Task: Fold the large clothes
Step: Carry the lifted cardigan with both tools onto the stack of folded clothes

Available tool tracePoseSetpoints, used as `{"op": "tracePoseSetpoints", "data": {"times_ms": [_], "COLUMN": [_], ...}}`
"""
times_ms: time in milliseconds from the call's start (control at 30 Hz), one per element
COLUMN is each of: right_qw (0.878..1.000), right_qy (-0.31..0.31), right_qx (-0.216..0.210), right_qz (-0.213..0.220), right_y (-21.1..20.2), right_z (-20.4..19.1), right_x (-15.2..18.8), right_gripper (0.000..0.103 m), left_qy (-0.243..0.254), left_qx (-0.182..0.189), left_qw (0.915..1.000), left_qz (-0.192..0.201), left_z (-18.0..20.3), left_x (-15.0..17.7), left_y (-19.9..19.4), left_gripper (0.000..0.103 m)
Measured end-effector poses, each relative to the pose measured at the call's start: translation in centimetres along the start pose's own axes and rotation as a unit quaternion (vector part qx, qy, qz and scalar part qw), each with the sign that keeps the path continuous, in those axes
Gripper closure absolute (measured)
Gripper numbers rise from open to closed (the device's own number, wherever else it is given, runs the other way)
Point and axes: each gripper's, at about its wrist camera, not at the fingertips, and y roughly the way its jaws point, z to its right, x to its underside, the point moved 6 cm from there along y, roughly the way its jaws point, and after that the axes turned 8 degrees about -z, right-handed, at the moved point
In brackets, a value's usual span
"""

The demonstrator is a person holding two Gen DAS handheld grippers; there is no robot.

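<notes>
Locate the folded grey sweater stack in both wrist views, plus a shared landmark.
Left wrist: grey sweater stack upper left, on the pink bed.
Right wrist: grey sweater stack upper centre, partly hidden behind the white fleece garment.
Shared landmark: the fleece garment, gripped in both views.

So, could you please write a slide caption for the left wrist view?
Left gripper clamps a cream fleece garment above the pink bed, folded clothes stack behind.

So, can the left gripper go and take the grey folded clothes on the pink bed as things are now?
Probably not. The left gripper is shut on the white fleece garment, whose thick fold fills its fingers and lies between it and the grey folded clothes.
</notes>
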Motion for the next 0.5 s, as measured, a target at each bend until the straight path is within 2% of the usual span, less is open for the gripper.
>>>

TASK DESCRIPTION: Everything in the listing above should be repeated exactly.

ANSWER TO THIS EXERCISE:
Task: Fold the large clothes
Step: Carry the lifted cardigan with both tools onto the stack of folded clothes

Available tool tracePoseSetpoints, used as `{"op": "tracePoseSetpoints", "data": {"times_ms": [_], "COLUMN": [_], ...}}`
"""
times_ms: time in milliseconds from the call's start (control at 30 Hz), one per element
COLUMN is each of: right_qw (0.878..1.000), right_qy (-0.31..0.31), right_qx (-0.216..0.210), right_qz (-0.213..0.220), right_y (-21.1..20.2), right_z (-20.4..19.1), right_x (-15.2..18.8), right_gripper (0.000..0.103 m), left_qy (-0.243..0.254), left_qx (-0.182..0.189), left_qw (0.915..1.000), left_qz (-0.192..0.201), left_z (-18.0..20.3), left_x (-15.0..17.7), left_y (-19.9..19.4), left_gripper (0.000..0.103 m)
Measured end-effector poses, each relative to the pose measured at the call's start: translation in centimetres along the start pose's own axes and rotation as a unit quaternion (vector part qx, qy, qz and scalar part qw), each with the sign that keeps the path continuous, in those axes
Gripper closure absolute (measured)
Gripper numbers rise from open to closed (the device's own number, wherever else it is given, runs the other way)
Point and axes: each gripper's, at about its wrist camera, not at the fingertips, and y roughly the way its jaws point, z to its right, x to its underside, the point moved 6 cm from there along y, roughly the way its jaws point, and after that the axes turned 8 degrees about -z, right-handed, at the moved point
In brackets, a value's usual span
"""

The demonstrator is a person holding two Gen DAS handheld grippers; there is no robot.

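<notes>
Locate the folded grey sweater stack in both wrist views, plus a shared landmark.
Left wrist: grey sweater stack upper left, on the pink bed.
Right wrist: grey sweater stack upper centre, partly hidden behind the white fleece garment.
Shared landmark: the fleece garment, gripped in both views.

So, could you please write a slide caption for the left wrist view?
Left gripper clamps a cream fleece garment above the pink bed, folded clothes stack behind.

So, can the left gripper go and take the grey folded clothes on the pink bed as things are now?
Probably not. The left gripper is shut on the white fleece garment, whose thick fold fills its fingers and lies between it and the grey folded clothes.
</notes>
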Motion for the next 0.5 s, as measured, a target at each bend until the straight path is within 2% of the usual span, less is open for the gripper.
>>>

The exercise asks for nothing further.